Russia seems to perceive some threat in France’s political moves, perhaps because it views the new diplomatic track outside of the United Nations as a challenge to its firm grip on the Security Council. On November 29, Vitaly Churkin, Russia’s UN envoy, said that France was pushing for a UN Security Council meeting to “distract attention from what is going on in Mosul where the situation—in many respects, including humanitarian—is much more dramatic than in eastern Aleppo,” and that it was an attempt “to accuse the Syrian government and Russia of something, especially at the time when the Syrian authorities launch a counter-offensive in an attempt trying to regain control of some territories.” On November 24, Russian Foreign Minister Sergey Lavrov said that France’s organizing of a meeting in Paris of countries opposed to Bashar al-Assad hinders the implementation of UN resolutions that call for intra-Syrian negotiations.
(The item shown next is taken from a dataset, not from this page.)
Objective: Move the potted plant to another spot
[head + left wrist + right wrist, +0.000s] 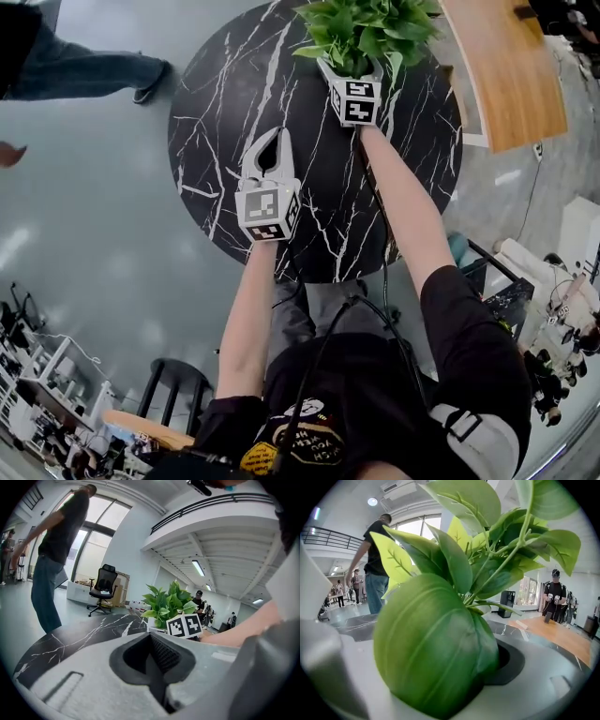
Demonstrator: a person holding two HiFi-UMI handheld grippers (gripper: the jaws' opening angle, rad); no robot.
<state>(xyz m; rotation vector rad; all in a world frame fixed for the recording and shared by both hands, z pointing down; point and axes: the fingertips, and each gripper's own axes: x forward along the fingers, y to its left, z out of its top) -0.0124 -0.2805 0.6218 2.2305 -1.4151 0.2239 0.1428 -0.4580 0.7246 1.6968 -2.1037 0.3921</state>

Unfortunately for the Syrian people, the probability of France’s diplomatic gambit finding an immediate solution to the bloodshed is zero. The chance of it generating any long-term momentum is not much better. The more territory that Assad’s forces take in East Aleppo, the less pressure Assad himself will feel to negotiate. No amount of prodding, crying, and pleading from the West will change this unfortunate reality.
Daniel R. DePetris is a Middle East analyst for Wikistrat Inc., and a researcher for the Southwest Initiative for the Study of Middle East Conflicts at the University of Arizona.